Salta

Hey there, everyone! I am currently in Salta and am writing this post from the comfort of my hostel bed, which is the top bunk and gives me a lovely view of the random sneaker print on the ceiling.

Since I’m writing this on my phone there won’t be pictures until I get back, but I seriously needed to share some of the sick stuff we’ve been doing since we got here on sunday.

My friend Maya and I flew in from buenos aires early sunday morning (and there is essentially no security here, which is great but will get its own special post section even I’m back on a real computer) and then got straight on a bus to Cafayate, which is a wine-producing town about three hours to the south of Salta. There we met up with some friends who had been staying there and spent our first afternoon shopping until we dropped, then had some of the best empanadas I’ve ever eaten and topped off the day with Malbec ice cream. We spent some time hanging out in the courtyard of our hostel with argentine guys who yelled at us for not knowing enough music in spanish music and had a pretty chill and great time.

Monday, though, was AWESOME. After going to a winery in the morning Maya and I signed up to do an excursion to the Quebrada de las conchas (named for the shell fossils found there) and it was seriously the coolest experience. I have a ton of cool photos that I promise will go up when I get back to Buenos Aires but for right now know that our excursion turned out to be a 3-hour long private tour with a super knowledgeable and friendly guide. Seriously, Ismael was the coolest. He took us through the Quebrada national park and told us about the different geological formations and about the geological history of the area. He also taught us a lot about the culture of the area, and it was great to talk top him and be able to ask him questions about almost anything and have him be able to give us some sort of response. Not only that, but the actual Quebrada was SPECTACULAR. The area used to be this huge lake, so over the years sediment and sand collected to form rock. A long time ago tectonic plate movement pushed this rock out of the ground, and because it’s essentially compressed sand it’s been eroded really spectacularly by the rain and wind. It was an incredible way to spend am afternoon and I would highly recommend it. Really. If you ever find yourself in Cafayate, go take the tour of la quebrada through Majo Viajes.

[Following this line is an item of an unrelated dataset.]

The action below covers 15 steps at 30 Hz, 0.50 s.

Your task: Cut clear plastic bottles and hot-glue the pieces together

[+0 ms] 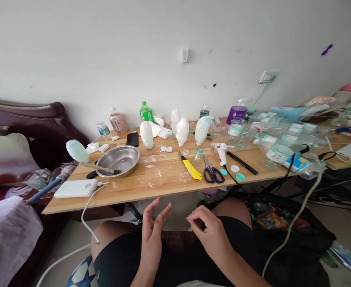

Last night Maya and I arrived in Salta to find the city rainy and cold, but made it to our hostel alright and has some great empanadas. We also made friends with the barman, who convinced us to go out with him for another drink after our midnight dinner. The bar he took us to was simpsons-themed and hilarious and was named after Barney Gumble, who is actually Barney Gomez here.OH YEAH AND I TOTALLY BEASTED IN FOOSBALL. Seriously I had missed it so much and this other guy from the hostel–Daniel–and I had a great team going on and were doing so great.

Today we hung out with another friend who is visiting the area and met some of her friends who are actually from the area. They were super sweet and showed us sound the town a bit, and then Maya and I took a gondola ride up to the top of the mountain to see the city from above. It’s been raining, like I said, and when we were up there we could actually see the rain falling!! It was so awesome. Again, pics later.

Anyway, we are running out right now to go see the most well-preserved mummies in the world. Hasta pronto!!